■ Activity ■
Reproduce the entries exactly. Omit none of them.

Excerpts from a dataset
--

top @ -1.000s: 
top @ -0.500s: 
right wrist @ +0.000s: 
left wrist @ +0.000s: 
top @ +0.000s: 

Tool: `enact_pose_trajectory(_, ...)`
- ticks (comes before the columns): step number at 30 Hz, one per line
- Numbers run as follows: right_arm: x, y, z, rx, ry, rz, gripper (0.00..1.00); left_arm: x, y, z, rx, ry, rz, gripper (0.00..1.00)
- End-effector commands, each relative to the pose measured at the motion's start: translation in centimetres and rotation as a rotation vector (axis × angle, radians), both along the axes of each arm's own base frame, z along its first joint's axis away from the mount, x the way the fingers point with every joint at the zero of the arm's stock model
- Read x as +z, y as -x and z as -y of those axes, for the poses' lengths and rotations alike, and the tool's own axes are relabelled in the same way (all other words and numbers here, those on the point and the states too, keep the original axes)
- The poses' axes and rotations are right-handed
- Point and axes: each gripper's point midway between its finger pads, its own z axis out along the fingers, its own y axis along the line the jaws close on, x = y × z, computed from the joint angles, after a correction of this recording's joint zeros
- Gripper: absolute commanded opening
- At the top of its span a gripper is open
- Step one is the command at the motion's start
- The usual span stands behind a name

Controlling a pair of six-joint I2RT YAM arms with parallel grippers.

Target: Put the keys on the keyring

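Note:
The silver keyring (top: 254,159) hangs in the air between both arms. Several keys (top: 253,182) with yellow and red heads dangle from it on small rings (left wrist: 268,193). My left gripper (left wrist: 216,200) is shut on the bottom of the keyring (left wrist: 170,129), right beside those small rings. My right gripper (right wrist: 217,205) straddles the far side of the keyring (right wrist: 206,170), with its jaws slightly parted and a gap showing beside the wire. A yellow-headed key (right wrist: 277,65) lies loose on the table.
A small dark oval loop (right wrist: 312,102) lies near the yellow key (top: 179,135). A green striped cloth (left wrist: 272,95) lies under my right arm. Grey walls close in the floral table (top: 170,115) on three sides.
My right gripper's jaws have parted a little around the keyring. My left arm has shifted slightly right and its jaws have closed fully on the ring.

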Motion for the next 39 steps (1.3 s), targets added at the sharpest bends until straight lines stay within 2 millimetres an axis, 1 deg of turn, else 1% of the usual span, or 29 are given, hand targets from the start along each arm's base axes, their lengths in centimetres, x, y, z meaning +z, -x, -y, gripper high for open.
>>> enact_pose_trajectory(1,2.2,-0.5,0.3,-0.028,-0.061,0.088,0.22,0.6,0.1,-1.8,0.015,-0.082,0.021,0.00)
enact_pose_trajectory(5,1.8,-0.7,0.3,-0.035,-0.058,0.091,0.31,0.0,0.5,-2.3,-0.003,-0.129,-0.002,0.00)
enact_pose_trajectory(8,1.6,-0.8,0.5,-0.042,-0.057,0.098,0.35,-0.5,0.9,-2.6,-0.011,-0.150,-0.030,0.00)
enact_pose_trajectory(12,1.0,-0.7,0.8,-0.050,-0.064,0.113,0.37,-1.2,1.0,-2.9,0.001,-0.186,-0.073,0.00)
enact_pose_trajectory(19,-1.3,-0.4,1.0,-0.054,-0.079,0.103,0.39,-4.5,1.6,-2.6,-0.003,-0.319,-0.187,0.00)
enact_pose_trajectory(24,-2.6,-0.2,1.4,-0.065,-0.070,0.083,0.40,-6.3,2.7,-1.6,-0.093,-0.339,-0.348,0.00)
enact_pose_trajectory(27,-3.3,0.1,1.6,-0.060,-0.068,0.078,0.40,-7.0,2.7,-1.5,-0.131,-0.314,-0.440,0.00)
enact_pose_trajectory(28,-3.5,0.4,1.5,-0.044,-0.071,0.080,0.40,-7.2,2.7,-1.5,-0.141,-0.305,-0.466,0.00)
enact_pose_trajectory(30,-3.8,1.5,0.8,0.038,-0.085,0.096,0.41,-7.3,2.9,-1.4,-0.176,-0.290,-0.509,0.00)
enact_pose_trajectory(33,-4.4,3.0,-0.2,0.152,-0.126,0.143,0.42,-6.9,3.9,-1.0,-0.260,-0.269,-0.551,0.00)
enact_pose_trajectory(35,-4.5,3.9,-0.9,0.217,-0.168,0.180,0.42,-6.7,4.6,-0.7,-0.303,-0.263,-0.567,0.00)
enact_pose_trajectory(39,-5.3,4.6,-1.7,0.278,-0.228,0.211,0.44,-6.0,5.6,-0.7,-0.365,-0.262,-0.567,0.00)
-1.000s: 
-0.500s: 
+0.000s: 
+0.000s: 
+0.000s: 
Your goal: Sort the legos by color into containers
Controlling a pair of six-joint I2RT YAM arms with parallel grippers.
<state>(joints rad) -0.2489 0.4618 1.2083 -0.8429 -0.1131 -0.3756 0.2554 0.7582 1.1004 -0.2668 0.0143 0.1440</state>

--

■ Task output ■
top @ -1.000s: 
top @ -0.500s: 
right wrist @ +0.000s: 
left wrist @ +0.000s: 
top @ +0.000s: 

Tool: `enact_pose_trajectory(_, ...)`
- ticks (comes before the columns): step number at 30 Hz, one per line
- Numbers run as follows: right_arm: x, y, z, rx, ry, rz, gripper (0.00..1.00); left_arm: x, y, z, rx, ry, rz, gripper (0.00..1.00)
- End-effector commands, each relative to the pose measured at the motion's start: translation in centimetres and rotation as a rotation vector (axis × angle, radians), both along the axes of each arm's own base frame, z along its first joint's axis away from the mount, x the way the fingers point with every joint at the zero of the arm's stock model
- Read x as +z, y as -x and z as -y of those axes, for the poses' lengths and rotations alike, and the tool's own axes are relabelled in the same way (all other words and numbers here, those on the point and the states too, keep the original axes)
- The poses' axes and rotations are right-handed
- Point and axes: each gripper's point midway between its finger pads, its own z axis out along the fingers, its own y axis along the line the jaws close on, x = y × z, computed from the joint angles, after a correction of this recording's joint zeros
- Gripper: absolute commanded opening
- At the top of its span a gripper is open
- Step one is the command at the motion's start
- The usual span stands behind a name

Controlling a pair of six-joint I2RT YAM arms with parallel grippers.

Target: Put the keys on the keyring

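Note:
The silver keyring (top: 254,159) hangs in the air between both arms. Several keys (top: 253,182) with yellow and red heads dangle from it on small rings (left wrist: 268,193). My left gripper (left wrist: 216,200) is shut on the bottom of the keyring (left wrist: 170,129), right beside those small rings. My right gripper (right wrist: 217,205) straddles the far side of the keyring (right wrist: 206,170), with its jaws slightly parted and a gap showing beside the wire. A yellow-headed key (right wrist: 277,65) lies loose on the table.
A small dark oval loop (right wrist: 312,102) lies near the yellow key (top: 179,135). A green striped cloth (left wrist: 272,95) lies under my right arm. Grey walls close in the floral table (top: 170,115) on three sides.
My right gripper's jaws have parted a little around the keyring. My left arm has shifted slightly right and its jaws have closed fully on the ring.
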
Motion for the next 39 steps (1.3 s), targets added at the sharpest bends until straight lines stay within 2 millimetres an axis, 1 deg of turn, else 1% of the usual span, or 29 are given, hand targets from the start along each arm's base axes, their lengths in centimetres, x, y, z meaning +z, -x, -y, gripper high for open.
>>> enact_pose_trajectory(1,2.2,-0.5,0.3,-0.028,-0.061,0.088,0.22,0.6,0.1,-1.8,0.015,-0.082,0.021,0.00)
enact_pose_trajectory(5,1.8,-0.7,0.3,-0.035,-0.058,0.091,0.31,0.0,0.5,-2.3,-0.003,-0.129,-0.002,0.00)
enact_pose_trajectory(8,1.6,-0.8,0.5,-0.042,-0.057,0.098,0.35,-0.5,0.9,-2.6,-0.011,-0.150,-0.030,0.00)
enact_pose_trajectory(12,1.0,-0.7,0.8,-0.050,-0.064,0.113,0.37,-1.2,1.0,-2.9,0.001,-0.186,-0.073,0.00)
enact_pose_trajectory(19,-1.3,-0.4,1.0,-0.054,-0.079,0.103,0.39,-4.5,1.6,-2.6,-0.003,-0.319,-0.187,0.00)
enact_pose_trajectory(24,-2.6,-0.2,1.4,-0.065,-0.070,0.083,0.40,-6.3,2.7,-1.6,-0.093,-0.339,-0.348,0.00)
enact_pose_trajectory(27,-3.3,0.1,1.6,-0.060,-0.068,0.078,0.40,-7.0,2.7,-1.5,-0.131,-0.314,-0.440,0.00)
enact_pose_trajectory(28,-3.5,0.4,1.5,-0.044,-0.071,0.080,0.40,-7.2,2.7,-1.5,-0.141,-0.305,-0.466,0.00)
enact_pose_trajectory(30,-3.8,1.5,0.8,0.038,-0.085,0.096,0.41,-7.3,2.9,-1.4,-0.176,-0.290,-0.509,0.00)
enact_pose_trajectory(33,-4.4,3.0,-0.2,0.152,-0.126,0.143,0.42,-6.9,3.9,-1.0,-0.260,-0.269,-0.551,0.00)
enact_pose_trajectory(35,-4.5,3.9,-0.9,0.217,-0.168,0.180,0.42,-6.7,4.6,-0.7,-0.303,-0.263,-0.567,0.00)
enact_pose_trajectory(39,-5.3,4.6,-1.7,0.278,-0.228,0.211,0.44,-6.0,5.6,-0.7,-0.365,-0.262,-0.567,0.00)
-1.000s: 
-0.500s: 
+0.000s: 
+0.000s: 
+0.000s: 
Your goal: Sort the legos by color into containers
Controlling a pair of six-joint I2RT YAM arms with parallel grippers.
<state>(joints rad) -0.2489 0.4618 1.2083 -0.8429 -0.1131 -0.3756 0.2554 0.7582 1.1004 -0.2668 0.0143 0.1440</state>

This exercise has now been finished.